• _TASK TO COMPLETE_
All that is wanted is a word-for-word copy of the data from its first line to the line containing "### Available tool", both included.

• _DATASET EXTRACT_
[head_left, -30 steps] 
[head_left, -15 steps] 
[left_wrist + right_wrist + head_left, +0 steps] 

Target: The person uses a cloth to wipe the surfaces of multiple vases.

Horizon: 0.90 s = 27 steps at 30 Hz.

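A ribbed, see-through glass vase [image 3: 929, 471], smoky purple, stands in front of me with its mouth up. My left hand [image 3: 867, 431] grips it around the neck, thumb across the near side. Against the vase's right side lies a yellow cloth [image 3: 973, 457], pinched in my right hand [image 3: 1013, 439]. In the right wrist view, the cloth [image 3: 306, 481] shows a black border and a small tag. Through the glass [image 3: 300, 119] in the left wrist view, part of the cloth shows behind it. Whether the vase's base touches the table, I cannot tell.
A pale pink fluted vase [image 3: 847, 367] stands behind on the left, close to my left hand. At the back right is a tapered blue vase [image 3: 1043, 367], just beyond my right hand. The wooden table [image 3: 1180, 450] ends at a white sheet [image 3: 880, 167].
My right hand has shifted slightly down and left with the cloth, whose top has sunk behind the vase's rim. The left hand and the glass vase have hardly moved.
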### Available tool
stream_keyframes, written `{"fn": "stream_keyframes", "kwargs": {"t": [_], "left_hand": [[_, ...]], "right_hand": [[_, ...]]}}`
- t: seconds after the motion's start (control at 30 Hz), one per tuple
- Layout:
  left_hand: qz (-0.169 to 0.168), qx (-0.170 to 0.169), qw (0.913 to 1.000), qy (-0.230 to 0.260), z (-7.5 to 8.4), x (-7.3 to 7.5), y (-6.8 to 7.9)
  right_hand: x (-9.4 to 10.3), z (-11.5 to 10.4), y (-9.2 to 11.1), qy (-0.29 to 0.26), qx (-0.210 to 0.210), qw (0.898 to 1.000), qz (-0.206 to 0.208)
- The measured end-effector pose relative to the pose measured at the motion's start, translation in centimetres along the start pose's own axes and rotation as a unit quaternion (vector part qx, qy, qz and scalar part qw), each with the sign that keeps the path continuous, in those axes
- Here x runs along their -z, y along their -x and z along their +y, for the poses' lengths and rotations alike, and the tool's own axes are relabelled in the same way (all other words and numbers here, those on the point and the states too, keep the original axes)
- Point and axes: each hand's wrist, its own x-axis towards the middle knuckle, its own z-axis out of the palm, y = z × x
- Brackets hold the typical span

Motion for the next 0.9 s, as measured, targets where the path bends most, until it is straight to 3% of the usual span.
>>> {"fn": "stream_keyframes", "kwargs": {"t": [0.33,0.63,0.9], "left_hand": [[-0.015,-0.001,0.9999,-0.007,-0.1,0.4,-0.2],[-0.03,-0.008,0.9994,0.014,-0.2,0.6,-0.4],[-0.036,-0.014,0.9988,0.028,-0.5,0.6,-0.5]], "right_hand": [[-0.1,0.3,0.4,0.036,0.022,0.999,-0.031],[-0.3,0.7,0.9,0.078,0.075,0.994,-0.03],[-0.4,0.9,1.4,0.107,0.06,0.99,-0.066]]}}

• _ANSWER FOR THE TASK_
[head_left, -30 steps] 
[head_left, -15 steps] 
[left_wrist + right_wrist + head_left, +0 steps] 

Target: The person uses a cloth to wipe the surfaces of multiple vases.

Horizon: 0.90 s = 27 steps at 30 Hz.

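A ribbed, see-through glass vase [image 3: 929, 471], smoky purple, stands in front of me with its mouth up. My left hand [image 3: 867, 431] grips it around the neck, thumb across the near side. Against the vase's right side lies a yellow cloth [image 3: 973, 457], pinched in my right hand [image 3: 1013, 439]. In the right wrist view, the cloth [image 3: 306, 481] shows a black border and a small tag. Through the glass [image 3: 300, 119] in the left wrist view, part of the cloth shows behind it. Whether the vase's base touches the table, I cannot tell.
A pale pink fluted vase [image 3: 847, 367] stands behind on the left, close to my left hand. At the back right is a tapered blue vase [image 3: 1043, 367], just beyond my right hand. The wooden table [image 3: 1180, 450] ends at a white sheet [image 3: 880, 167].
My right hand has shifted slightly down and left with the cloth, whose top has sunk behind the vase's rim. The left hand and the glass vase have hardly moved.
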### Available tool

Work on this exercise is finished.